Activity
Take the whole listing and reproduce it exactly, pictures excepted.

Data shown
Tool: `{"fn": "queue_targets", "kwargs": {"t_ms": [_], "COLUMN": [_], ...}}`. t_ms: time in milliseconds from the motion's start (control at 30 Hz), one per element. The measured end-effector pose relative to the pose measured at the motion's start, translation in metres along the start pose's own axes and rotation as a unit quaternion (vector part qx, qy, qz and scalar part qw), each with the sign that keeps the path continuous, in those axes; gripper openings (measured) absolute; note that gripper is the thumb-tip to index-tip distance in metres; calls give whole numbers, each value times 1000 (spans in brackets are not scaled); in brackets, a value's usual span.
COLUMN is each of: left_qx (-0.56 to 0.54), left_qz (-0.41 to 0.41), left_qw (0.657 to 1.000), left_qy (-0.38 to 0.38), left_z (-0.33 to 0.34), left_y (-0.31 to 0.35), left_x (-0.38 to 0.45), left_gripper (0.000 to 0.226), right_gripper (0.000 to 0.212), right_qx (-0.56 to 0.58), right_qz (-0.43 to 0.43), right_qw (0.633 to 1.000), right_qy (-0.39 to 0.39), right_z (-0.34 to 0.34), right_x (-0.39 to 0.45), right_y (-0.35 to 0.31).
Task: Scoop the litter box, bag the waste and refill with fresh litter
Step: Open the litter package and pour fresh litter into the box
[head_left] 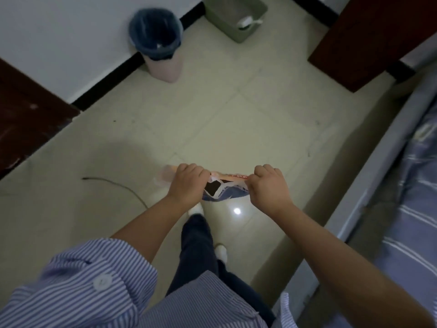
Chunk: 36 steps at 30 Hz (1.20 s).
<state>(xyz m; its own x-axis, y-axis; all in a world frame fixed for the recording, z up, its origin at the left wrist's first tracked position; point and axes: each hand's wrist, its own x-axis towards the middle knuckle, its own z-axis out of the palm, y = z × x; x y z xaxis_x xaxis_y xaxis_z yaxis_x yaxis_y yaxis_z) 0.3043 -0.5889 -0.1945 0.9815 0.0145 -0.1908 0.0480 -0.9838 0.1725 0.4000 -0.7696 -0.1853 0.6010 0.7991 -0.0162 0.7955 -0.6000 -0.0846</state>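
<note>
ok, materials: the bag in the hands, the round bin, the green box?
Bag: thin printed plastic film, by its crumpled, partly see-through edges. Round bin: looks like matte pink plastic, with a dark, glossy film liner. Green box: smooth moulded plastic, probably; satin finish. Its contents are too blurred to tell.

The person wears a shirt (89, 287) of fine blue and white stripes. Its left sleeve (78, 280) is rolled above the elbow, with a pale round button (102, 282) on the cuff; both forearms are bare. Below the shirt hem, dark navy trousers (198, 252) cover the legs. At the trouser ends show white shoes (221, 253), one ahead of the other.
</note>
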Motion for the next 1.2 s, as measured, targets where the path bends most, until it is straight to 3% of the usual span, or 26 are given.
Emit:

Response for this exercise
Tool: `{"fn": "queue_targets", "kwargs": {"t_ms": [_], "COLUMN": [_], ...}}`. t_ms: time in milliseconds from the motion's start (control at 30 Hz), one per element. The measured end-effector pose relative to the pose measured at the motion's start, translation in metres along the start pose's own axes and rotation as a unit quaternion (vector part qx, qy, qz and scalar part qw), each with the sign that keeps the path continuous, in those axes; gripper openings (measured) absolute; note that gripper is the thumb-tip to index-tip distance in metres; calls give whole numbers, each value times 1000 (spans in brackets are not scaled); in brackets, a value's usual span.
COLUMN is each of: left_qx (-0.56 to 0.54), left_qz (-0.41 to 0.41), left_qw (0.657 to 1.000), left_qy (-0.38 to 0.38), left_z (-0.33 to 0.34), left_y (-0.31 to 0.35), left_x (-0.38 to 0.45), left_gripper (0.000 to 0.226), right_gripper (0.000 to 0.212), right_qx (-0.56 to 0.58), right_qz (-0.43 to 0.43), right_qw (0.633 to 1.000), right_qy (-0.39 to 0.39), right_z (-0.34 to 0.34), right_x (-0.39 to 0.45), right_y (-0.35 to 0.31).
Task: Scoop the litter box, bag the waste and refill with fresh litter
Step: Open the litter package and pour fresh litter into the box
[head_left] 
Chunk: 36 steps at 30 Hz (1.20 s).
<state>(xyz m; its own x-axis, y-axis; all in a world frame fixed for the recording, z up, its origin at the left wrist's first tracked position; point and axes: each hand's wrist, its own x-axis towards the middle knuckle, its own z-axis out of the palm, y = z × x; x y z xaxis_x xaxis_y xaxis_z yaxis_x yaxis_y yaxis_z) 0.3043 -0.5889 -0.1945 0.9815 0.0145 -0.1908 0.0480 -0.9838 0.1725 0.4000 -0.7696 -0.1853 0.6010 0.7991 -0.0162 0.7955 -0.6000 -0.0846</state>
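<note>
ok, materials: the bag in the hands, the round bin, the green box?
Bag: thin printed plastic film, by its crumpled, partly see-through edges. Round bin: looks like matte pink plastic, with a dark, glossy film liner. Green box: smooth moulded plastic, probably; satin finish. Its contents are too blurred to tell.

The person wears a shirt (89, 287) of fine blue and white stripes. Its left sleeve (78, 280) is rolled above the elbow, with a pale round button (102, 282) on the cuff; both forearms are bare. Below the shirt hem, dark navy trousers (198, 252) cover the legs. At the trouser ends show white shoes (221, 253), one ahead of the other.
</note>
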Motion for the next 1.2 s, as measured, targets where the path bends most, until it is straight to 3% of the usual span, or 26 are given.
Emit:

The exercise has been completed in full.